Ký hiệu phân loại: 930.102 Miscellany

Thông tin xuất bản: United States : medRxiv : the preprint server for health sciences , 2025

Mô tả vật lý:

Bộ sưu tập: NCBI

ID: 675683

 BACKGROUND: Rift Valley fever (RVF) is a zoonotic disease that causes sporadic, multi-country epidemics. However, RVF virus (RVFV) also circulates during inter-epidemic periods. There is limited understanding of how climate change will affect inter-epidemic RVF. Here, we project inter-epidemic RVF risk under future climate scenarios, focusing on the East African countries of Kenya, Tanzania, and Uganda. METHODS: We combined data on inter-epidemic RVF outbreaks and spatially-explicit predictor variables to build a predictive model of inter-epidemic RVF risk. We validated our model using RVFV serological data from humans. We then projected inter-epidemic RVF risk for three future time periods (2021-2040, 2041-2060, 2061-208) under three climate scenarios (SSP126, SSP245, SSP370).
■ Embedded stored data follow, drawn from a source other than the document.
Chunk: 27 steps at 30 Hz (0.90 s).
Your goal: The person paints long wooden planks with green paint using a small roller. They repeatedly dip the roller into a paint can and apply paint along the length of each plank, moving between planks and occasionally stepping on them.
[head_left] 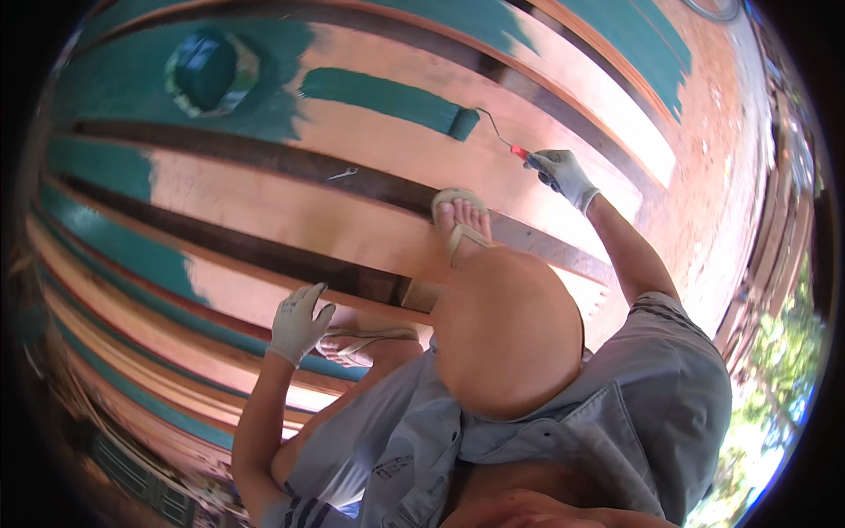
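Application of green paint to a row of long planks, viewed from above. Right hand (563, 173), in a pale glove: closed round the red-and-dark handle (522, 153) of a paint roller (463, 124), with the bent wire frame reaching leftward to the green sleeve. Position of the roller: on the broad plank (352, 132), at the right end of a single green stripe (378, 97), with bare pinkish wood above, below and to the right. At the stripe's left end, just beside it, the ragged edge of a solid green coat (273, 110); on that coated portion, a many-sided container (244, 85) of green paint. Left hand (297, 326), also gloved: holding nothing, fingers loosely bent, thumb moderately apart, near the edge of a lower plank; contact with the wood impossible to tell. Below the broad plank, a dark strip (246, 148) bearing a small spanner (341, 173); to the right of the spanner, the right foot (464, 216) in a pale sandal. Step in hand, by judgement: spreading of one loaded pass along partly coated wood. Probable demand of the next move: light, even pressure back along the stripe, then overlapping passes into the bare margins, with a return to the container on thinning of the paint.
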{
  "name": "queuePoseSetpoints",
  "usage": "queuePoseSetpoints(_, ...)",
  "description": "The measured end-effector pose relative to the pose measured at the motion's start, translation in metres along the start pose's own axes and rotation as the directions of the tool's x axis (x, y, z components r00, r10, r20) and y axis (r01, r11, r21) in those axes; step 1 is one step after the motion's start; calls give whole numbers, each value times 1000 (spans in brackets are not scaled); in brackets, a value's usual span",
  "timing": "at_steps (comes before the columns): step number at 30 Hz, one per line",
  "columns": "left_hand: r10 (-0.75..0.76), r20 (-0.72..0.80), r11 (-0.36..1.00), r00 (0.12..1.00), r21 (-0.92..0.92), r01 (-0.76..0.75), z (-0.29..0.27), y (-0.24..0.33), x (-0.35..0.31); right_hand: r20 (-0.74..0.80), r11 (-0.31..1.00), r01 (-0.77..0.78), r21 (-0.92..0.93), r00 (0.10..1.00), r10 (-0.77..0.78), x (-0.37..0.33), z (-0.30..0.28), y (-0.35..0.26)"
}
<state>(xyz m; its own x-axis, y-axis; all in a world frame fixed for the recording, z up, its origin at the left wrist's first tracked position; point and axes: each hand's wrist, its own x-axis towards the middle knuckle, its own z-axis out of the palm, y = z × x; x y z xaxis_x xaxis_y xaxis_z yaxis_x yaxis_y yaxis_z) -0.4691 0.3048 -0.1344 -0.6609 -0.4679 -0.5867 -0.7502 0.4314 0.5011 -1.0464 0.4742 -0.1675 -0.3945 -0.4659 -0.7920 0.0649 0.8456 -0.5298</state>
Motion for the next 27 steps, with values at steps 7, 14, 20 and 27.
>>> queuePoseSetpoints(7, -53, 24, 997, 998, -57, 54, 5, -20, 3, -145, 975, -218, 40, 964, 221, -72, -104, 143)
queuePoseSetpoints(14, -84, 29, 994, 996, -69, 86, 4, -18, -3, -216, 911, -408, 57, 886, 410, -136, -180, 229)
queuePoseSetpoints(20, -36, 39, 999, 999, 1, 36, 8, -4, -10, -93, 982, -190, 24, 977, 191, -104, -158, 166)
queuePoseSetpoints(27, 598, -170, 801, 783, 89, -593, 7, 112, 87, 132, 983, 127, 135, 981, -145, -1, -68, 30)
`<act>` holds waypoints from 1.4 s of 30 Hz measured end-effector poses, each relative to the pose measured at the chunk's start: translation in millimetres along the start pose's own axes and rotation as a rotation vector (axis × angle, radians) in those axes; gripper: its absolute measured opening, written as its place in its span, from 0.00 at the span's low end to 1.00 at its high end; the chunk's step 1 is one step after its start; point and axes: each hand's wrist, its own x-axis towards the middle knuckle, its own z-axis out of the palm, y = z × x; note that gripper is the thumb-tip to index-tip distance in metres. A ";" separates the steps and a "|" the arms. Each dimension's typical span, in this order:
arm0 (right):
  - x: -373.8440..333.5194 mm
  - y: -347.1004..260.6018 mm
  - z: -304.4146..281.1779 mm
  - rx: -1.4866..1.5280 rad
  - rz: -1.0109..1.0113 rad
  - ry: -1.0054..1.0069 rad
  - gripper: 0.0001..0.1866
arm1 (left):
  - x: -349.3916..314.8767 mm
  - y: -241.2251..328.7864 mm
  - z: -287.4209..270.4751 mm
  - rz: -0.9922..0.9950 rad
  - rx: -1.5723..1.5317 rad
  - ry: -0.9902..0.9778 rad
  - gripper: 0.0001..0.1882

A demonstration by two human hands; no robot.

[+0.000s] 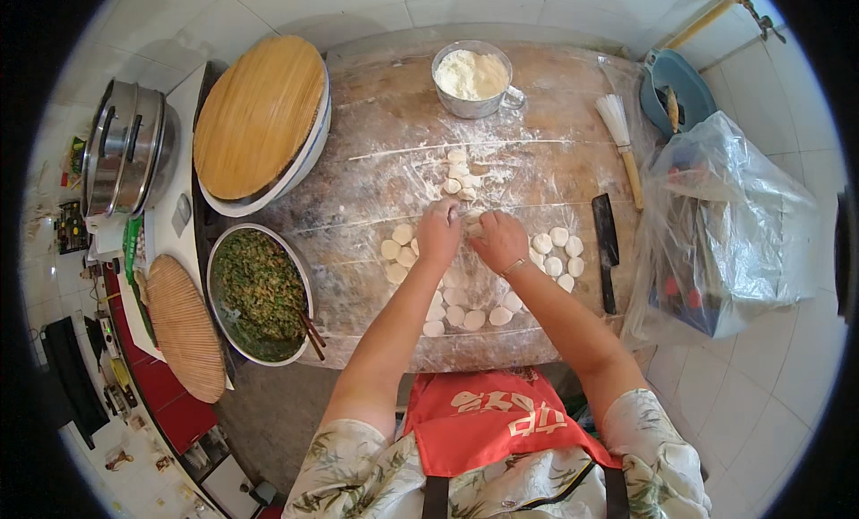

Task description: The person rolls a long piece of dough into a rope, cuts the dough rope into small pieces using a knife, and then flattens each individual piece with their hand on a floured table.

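Observation:
Over the floured wooden board [376, 98], my left hand [438, 234] and my right hand [499, 242] are close together with their fingers curled in. What either hand grips, if anything, is hidden by the fingers. Just beyond them lies a little heap of small dough pieces [459, 172]. Flattened dough discs [474, 319] lie nearer to me, between and under my forearms, partly covered by them. More of these discs [553, 266] are grouped right of my right hand, and others [394, 250] left of my left wrist.
A metal cup of flour [472, 79] stands at the back. At left are a bowl of green filling [259, 295] with chopsticks, and a round wooden lid [259, 116] on a basin. A cleaver [606, 250], a brush [620, 134] and a plastic-covered box [716, 242] lie at right.

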 end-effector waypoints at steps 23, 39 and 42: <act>45.0 62.5 -22.8 0.033 0.012 0.132 0.12 | 46.8 -31.2 -48.9 0.123 0.334 0.096 0.20; 29.4 101.0 -40.2 0.168 0.128 0.098 0.18 | 37.5 -55.9 -60.6 0.060 0.313 0.160 0.22; 38.1 99.7 -35.2 0.000 0.064 0.054 0.19 | 46.0 -57.5 -59.1 0.032 0.254 0.058 0.23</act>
Finally, we combined risk projections with human population projections to estimate the future population at risk of inter-epidemic RVF across the study region. FINDINGS: Our model showed seasonality in inter-epidemic RVF, with risk peaking May-July following the long rains (March-May). Projections for future climate scenarios suggested that disease risk will increase January-March, with the present-day hotspots of east Kenya, southeast Tanzania, and southwest Uganda remaining high-risk. By 2061-2080, >
  117 million people in the study region may be at risk from inter-epidemic RVF, a fourfold increase relative to the historical (1970-2000) estimate of ∼25 million people. INTERPRETATION: Climate change will shift the inter-epidemic RVF risk landscape, with increasing short rains (October-December) driving increased risk January-March. Mitigating the future health impacts of RVF will require increased disease surveillance, prevention, and control effort in risk hotspots. FUNDING: US National Institutes of Health.